§ **Work to be completed**:
For each record below, write an exact copy.

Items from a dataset

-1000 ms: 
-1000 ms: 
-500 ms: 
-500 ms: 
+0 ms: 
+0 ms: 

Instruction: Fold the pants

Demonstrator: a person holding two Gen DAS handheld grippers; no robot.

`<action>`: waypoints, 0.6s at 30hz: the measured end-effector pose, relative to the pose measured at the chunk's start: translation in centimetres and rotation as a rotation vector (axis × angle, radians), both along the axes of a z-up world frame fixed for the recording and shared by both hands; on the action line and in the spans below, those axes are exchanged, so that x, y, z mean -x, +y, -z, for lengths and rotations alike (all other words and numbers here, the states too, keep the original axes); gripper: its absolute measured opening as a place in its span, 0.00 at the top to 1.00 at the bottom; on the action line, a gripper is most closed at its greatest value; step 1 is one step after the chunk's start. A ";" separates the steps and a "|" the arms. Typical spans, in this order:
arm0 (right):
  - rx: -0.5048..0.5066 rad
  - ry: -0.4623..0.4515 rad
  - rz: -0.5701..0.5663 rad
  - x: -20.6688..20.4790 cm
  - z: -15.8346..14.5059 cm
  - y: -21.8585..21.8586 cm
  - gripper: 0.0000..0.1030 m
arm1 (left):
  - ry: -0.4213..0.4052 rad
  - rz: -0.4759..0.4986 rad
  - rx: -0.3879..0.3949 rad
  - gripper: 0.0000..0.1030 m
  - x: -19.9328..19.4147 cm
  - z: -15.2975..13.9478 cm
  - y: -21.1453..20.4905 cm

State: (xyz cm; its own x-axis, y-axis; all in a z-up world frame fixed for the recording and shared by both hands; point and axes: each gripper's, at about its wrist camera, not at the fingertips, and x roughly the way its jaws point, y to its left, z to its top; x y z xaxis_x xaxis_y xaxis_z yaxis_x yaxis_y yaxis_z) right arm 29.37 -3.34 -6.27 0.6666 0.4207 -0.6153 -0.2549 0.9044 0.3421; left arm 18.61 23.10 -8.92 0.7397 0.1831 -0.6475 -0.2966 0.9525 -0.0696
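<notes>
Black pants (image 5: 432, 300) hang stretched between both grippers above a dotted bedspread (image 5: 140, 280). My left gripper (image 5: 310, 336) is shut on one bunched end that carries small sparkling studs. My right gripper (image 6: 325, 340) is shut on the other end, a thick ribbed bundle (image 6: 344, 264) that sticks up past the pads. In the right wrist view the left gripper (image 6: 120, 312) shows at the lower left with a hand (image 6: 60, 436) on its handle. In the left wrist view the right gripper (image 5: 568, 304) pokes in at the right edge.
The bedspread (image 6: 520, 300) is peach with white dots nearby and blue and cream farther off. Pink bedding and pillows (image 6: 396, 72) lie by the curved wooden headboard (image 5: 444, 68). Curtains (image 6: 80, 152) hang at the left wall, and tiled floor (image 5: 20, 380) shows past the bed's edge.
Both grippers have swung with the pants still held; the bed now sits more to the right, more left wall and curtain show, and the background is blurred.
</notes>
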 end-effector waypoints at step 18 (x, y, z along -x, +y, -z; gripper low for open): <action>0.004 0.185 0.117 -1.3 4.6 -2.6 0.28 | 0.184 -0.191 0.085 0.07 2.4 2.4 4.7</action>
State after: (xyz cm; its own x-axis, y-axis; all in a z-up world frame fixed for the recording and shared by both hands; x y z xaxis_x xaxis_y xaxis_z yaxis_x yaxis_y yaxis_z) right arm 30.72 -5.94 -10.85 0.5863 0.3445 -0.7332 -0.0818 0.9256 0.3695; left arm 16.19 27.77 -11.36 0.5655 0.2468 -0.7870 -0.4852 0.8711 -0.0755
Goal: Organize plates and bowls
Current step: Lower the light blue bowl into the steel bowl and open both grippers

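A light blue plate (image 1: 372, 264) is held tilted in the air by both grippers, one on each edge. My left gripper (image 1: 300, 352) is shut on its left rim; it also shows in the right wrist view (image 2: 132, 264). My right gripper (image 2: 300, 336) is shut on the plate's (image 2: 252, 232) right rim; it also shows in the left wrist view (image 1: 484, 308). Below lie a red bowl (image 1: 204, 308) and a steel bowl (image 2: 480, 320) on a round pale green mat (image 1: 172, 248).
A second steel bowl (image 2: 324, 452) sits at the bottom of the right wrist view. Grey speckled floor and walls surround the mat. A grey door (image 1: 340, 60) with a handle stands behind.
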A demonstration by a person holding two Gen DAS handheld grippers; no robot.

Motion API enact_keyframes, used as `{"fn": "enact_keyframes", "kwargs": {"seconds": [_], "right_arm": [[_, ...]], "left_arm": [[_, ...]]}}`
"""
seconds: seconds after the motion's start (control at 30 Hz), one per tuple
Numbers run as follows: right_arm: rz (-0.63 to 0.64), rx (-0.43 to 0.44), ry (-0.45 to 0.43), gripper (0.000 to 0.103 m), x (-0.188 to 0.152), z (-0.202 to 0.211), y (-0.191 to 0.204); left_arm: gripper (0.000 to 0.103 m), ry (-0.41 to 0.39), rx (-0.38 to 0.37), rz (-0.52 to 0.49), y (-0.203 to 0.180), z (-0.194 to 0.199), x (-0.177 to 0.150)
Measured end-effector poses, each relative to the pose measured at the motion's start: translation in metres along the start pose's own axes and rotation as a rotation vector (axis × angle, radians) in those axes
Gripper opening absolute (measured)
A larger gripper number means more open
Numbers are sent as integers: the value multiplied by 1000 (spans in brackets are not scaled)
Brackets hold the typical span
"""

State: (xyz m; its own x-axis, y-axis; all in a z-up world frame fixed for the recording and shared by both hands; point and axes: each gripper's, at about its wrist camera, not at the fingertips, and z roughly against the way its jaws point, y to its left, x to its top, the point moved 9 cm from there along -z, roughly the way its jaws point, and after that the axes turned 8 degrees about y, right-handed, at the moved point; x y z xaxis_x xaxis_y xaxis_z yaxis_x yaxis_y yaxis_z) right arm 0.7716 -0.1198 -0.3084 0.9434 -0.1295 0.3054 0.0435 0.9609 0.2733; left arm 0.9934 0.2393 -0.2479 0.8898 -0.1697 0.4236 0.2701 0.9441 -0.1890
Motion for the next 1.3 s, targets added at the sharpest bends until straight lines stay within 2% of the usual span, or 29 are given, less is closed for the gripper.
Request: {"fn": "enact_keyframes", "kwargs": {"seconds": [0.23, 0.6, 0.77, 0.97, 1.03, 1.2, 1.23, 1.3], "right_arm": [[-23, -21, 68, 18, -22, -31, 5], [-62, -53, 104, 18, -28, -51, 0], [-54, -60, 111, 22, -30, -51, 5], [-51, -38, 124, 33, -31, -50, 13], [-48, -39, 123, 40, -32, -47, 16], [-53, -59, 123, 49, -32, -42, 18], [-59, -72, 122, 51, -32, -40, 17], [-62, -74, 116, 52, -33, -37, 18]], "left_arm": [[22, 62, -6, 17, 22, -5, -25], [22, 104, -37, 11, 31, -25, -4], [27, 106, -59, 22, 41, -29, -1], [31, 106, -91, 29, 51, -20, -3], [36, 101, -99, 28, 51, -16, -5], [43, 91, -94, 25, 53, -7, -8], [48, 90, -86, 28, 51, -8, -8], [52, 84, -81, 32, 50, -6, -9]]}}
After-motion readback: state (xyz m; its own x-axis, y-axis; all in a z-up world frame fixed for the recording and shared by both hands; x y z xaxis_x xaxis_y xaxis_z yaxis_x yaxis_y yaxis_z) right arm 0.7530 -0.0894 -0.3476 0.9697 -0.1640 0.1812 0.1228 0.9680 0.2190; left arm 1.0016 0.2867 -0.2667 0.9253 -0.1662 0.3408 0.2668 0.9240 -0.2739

§ **Task result**:
-1000 ms: 
-1000 ms: 
-500 ms: 
-500 ms: 
+0 ms: 
+0 ms: 

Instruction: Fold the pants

Demonstrator: a person holding two Gen DAS handheld grippers; no robot.

`<action>`: waypoints, 0.6s at 30hz: the measured end-effector pose, relative to the pose measured at the chunk's start: translation in centimetres and rotation as a rotation vector (axis × angle, radians), both along the axes of a z-up world frame fixed for the recording and shared by both hands; on the action line and in the spans below, those axes are exchanged, so that x, y, z mean -x, +y, -z, for lengths and rotations alike (all other words and numbers here, the states too, keep the original axes); gripper: its absolute measured opening as a place in its span, 0.00 at the top to 1.00 at the bottom; on the action line, a gripper is most closed at its greatest value; step 1 is one step after the chunk's start. A ";" separates the steps and a "|" the arms. Typical spans, in this order:
arm0 (right):
  - rx: -0.5048..0.5066 rad
  - ry: -0.4623..0.4515 rad
  - rz: -0.5701..0.5663 rad
  - x: -20.6688..20.4790 cm
  - z: -15.8346..14.5059 cm
  - y: -21.8585..21.8586 cm
  - gripper: 0.0000..0.1030 m
arm1 (left):
  - ry: -0.4213..0.4052 rad
  - rz: -0.4759..0.4986 rad
  - rx: -0.3879..0.3949 rad
  - gripper: 0.0000..0.1030 m
  - x: -19.9328..19.4147 cm
  - z: -15.2975..13.9478 cm
  - y: -21.1453..20.4905 cm

State: (xyz cm; its own x-axis, y-axis; all in a z-up world frame fixed for the recording and shared by both hands; point and axes: each gripper's, at about its wrist camera, not at the fingertips, and x roughly the way its jaws point, y to its left, z to its top; x y z xaxis_x xaxis_y xaxis_z yaxis_x yaxis_y yaxis_z) right arm 29.37 -3.34 -6.27 0.6666 0.4207 -0.6153 -0.2549 0.9044 0.3421; left arm 18.61 23.10 -8.92 0.7397 0.1831 -0.6475 -0.2966 0.9525 -0.0696
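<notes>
Black pants (image 5: 432, 300) hang stretched between both grippers above a dotted bedspread (image 5: 140, 280). My left gripper (image 5: 310, 336) is shut on one bunched end that carries small sparkling studs. My right gripper (image 6: 325, 340) is shut on the other end, a thick ribbed bundle (image 6: 344, 264) that sticks up past the pads. In the right wrist view the left gripper (image 6: 120, 312) shows at the lower left with a hand (image 6: 60, 436) on its handle. In the left wrist view the right gripper (image 5: 568, 304) pokes in at the right edge.
The bedspread (image 6: 520, 300) is peach with white dots nearby and blue and cream farther off. Pink bedding and pillows (image 6: 396, 72) lie by the curved wooden headboard (image 5: 444, 68). Curtains (image 6: 80, 152) hang at the left wall, and tiled floor (image 5: 20, 380) shows past the bed's edge.
Both grippers have swung with the pants still held; the bed now sits more to the right, more left wall and curtain show, and the background is blurred.
</notes>
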 end-effector waypoints at step 18 (x, y, z along -x, +y, -z; gripper low for open): <action>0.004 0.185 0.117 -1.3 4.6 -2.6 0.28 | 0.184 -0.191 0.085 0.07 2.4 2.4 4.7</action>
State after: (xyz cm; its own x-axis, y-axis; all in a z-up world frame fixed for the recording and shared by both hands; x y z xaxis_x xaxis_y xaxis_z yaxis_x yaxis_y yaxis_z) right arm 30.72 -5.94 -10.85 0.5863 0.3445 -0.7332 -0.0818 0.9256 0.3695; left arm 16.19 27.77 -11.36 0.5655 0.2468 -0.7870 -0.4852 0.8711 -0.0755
Goal: Organize plates and bowls
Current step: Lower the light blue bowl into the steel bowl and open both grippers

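A light blue plate (image 1: 372, 264) is held tilted in the air by both grippers, one on each edge. My left gripper (image 1: 300, 352) is shut on its left rim; it also shows in the right wrist view (image 2: 132, 264). My right gripper (image 2: 300, 336) is shut on the plate's (image 2: 252, 232) right rim; it also shows in the left wrist view (image 1: 484, 308). Below lie a red bowl (image 1: 204, 308) and a steel bowl (image 2: 480, 320) on a round pale green mat (image 1: 172, 248).
A second steel bowl (image 2: 324, 452) sits at the bottom of the right wrist view. Grey speckled floor and walls surround the mat. A grey door (image 1: 340, 60) with a handle stands behind.
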A demonstration by a person holding two Gen DAS handheld grippers; no robot.

Motion API enact_keyframes, used as `{"fn": "enact_keyframes", "kwargs": {"seconds": [_], "right_arm": [[_, ...]], "left_arm": [[_, ...]]}}`
"""
seconds: seconds after the motion's start (control at 30 Hz), one per tuple
Numbers run as follows: right_arm: rz (-0.63 to 0.64), rx (-0.43 to 0.44), ry (-0.45 to 0.43), gripper (0.000 to 0.103 m), x (-0.188 to 0.152), z (-0.202 to 0.211), y (-0.191 to 0.204); left_arm: gripper (0.000 to 0.103 m), ry (-0.41 to 0.39), rx (-0.38 to 0.37), rz (-0.52 to 0.49), y (-0.203 to 0.180), z (-0.194 to 0.199), x (-0.177 to 0.150)
Measured end-effector poses, each relative to the pose measured at the motion's start: translation in metres along the start pose's own axes and rotation as a rotation vector (axis × angle, radians) in those axes
Gripper opening absolute (measured)
A larger gripper number means more open
Numbers are sent as integers: the value multiplied by 1000 (spans in brackets are not scaled)
Brackets hold the typical span
"""

State: (xyz m; its own x-axis, y-axis; all in a z-up world frame fixed for the recording and shared by both hands; point and axes: each gripper's, at about its wrist camera, not at the fingertips, and z roughly against the way its jaws point, y to its left, x to its top, the point moved 9 cm from there along -z, roughly the way its jaws point, and after that the axes turned 8 degrees about y, right-handed, at the moved point; x y z xaxis_x xaxis_y xaxis_z yaxis_x yaxis_y yaxis_z) right arm 0.7716 -0.1198 -0.3084 0.9434 -0.1295 0.3054 0.0435 0.9609 0.2733; left arm 0.9934 0.2393 -0.2479 0.8898 -0.1697 0.4236 0.2701 0.9441 -0.1890
Motion for the next 1.3 s, targets added at the sharpest bends until straight lines stay within 2% of the usual span, or 29 are given, less is closed for the gripper.
Request: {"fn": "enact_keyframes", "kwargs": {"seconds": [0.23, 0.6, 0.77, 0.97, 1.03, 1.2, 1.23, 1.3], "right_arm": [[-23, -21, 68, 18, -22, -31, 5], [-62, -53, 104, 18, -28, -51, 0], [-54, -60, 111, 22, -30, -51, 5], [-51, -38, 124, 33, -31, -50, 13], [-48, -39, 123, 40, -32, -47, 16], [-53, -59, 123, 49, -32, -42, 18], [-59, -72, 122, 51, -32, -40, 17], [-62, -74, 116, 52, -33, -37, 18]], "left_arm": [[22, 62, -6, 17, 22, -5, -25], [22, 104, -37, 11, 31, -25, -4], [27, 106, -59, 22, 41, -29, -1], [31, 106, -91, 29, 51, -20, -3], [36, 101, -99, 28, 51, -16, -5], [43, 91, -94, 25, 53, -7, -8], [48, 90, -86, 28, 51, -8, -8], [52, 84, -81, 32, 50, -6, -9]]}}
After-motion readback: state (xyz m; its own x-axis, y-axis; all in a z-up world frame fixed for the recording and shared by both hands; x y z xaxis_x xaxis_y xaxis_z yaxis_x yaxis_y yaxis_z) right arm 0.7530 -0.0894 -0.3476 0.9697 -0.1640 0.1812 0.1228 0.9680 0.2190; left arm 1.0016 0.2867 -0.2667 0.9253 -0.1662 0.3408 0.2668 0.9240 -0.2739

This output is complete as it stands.